Understanding Multi-Tier Storage

In traditional storage setups, data usually sits on one type of storage, like speedy SSDs or budget-friendly HDDs. But for modern data tasks, this simple setup can fall short.

That's where multi-tier storage steps in. Instead of treating all data the same, it sorts data into different "tiers" based on how often it's used or how old it is.

The idea

To balance performance, cost, and scalability better. This means storing less-used or older data on cheaper storage like HDD or cold storage while keeping frequently used data on faster storage like SSD.

The Need for Scalability

In today's digital world, data is exploding from various sources like social media and IoT devices. To stay ahead, businesses need scalable data management solutions. Traditional methods, like monolithic storage, struggle to keep up with this data avalanche, leading to slow performance and high costs.

Organizations want to store more and longer data and query faster. But usually, the more data is stored, the higher the return latency will be for the same query conditions. As data keeps growing, organizations face a tough challenge: storing and analyzing huge amounts of data effectively and affordably. Without scalable solutions, they risk lagging behind competitors.

That's where ClickHouse's multi-tier storage comes in. It offers a scalable and cost-effective way to manage expanding data. With multi-tier storage, organizations can handle growing data volumes while keeping performance high and costs low.

By adopting multi-tier storage, businesses can overcome the limitations of traditional methods and boost their data analytics capabilities for future success.

Key Benefits

By leveraging ClickHouse's multi-tier storage feature, organizations can achieve several key benefits:

  • Cost Efficiency: Data is categorized based on how often it's accessed and retention policies.
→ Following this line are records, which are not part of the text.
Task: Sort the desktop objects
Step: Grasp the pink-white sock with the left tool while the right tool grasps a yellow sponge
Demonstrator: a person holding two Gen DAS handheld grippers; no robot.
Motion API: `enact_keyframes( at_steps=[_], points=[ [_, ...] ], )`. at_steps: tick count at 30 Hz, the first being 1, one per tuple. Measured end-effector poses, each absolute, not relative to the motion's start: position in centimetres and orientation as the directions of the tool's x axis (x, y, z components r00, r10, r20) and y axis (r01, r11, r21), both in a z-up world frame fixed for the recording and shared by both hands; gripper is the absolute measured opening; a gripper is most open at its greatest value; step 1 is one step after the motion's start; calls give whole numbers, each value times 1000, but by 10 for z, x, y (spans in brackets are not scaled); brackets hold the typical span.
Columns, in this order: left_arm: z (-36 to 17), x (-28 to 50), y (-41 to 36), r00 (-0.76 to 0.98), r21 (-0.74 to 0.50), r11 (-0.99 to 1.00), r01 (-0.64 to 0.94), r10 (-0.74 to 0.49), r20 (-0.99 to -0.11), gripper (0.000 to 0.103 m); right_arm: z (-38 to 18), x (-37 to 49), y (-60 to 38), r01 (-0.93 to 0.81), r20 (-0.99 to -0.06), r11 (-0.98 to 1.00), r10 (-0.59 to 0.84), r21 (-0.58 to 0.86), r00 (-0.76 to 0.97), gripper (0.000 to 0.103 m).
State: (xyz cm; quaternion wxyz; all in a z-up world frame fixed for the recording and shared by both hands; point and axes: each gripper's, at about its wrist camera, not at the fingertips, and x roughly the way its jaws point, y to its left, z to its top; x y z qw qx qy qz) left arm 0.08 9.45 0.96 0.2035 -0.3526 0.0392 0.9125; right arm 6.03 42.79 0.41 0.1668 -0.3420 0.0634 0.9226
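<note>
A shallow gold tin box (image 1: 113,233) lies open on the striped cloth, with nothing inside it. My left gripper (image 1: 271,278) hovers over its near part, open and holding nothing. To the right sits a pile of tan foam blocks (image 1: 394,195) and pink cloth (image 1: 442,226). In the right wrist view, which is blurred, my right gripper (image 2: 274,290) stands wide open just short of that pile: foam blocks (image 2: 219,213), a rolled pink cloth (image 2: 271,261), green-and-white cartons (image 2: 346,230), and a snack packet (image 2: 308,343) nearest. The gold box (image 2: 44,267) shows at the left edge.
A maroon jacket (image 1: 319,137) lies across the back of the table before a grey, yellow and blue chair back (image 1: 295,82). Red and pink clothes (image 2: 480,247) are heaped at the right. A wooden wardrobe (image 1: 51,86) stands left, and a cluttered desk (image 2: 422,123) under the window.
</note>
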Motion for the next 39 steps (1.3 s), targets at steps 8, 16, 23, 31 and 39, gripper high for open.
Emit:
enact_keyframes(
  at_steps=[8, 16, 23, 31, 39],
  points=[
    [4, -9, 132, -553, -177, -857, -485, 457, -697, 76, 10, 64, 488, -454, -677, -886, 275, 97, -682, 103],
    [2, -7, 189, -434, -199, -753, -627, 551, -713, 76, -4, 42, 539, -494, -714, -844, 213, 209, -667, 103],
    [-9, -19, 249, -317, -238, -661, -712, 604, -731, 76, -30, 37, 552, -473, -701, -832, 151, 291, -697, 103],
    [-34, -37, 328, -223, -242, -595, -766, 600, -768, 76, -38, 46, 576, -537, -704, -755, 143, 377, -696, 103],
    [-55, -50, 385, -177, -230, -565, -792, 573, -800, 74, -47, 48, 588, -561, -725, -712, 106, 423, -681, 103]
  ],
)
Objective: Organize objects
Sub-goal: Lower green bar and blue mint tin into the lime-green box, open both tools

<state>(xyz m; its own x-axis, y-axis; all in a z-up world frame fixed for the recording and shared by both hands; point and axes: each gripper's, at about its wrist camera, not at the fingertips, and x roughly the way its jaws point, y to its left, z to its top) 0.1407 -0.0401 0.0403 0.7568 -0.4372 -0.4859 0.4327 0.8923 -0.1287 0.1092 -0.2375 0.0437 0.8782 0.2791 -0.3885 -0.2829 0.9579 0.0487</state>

This optimizes storage costs by storing less frequently accessed data on cheaper storage tiers.

  • Performance Enhancement: ClickHouse ensures that frequently accessed data is stored on high-performance storage tiers. This results in quicker query responses and improved analytics performance.

  • Scalability: ClickHouse's multi-tier storage allows organizations to smoothly expand their data infrastructure by adding more storage tiers as needed. This ensures they can handle increasing data volumes without compromising performance or overspending.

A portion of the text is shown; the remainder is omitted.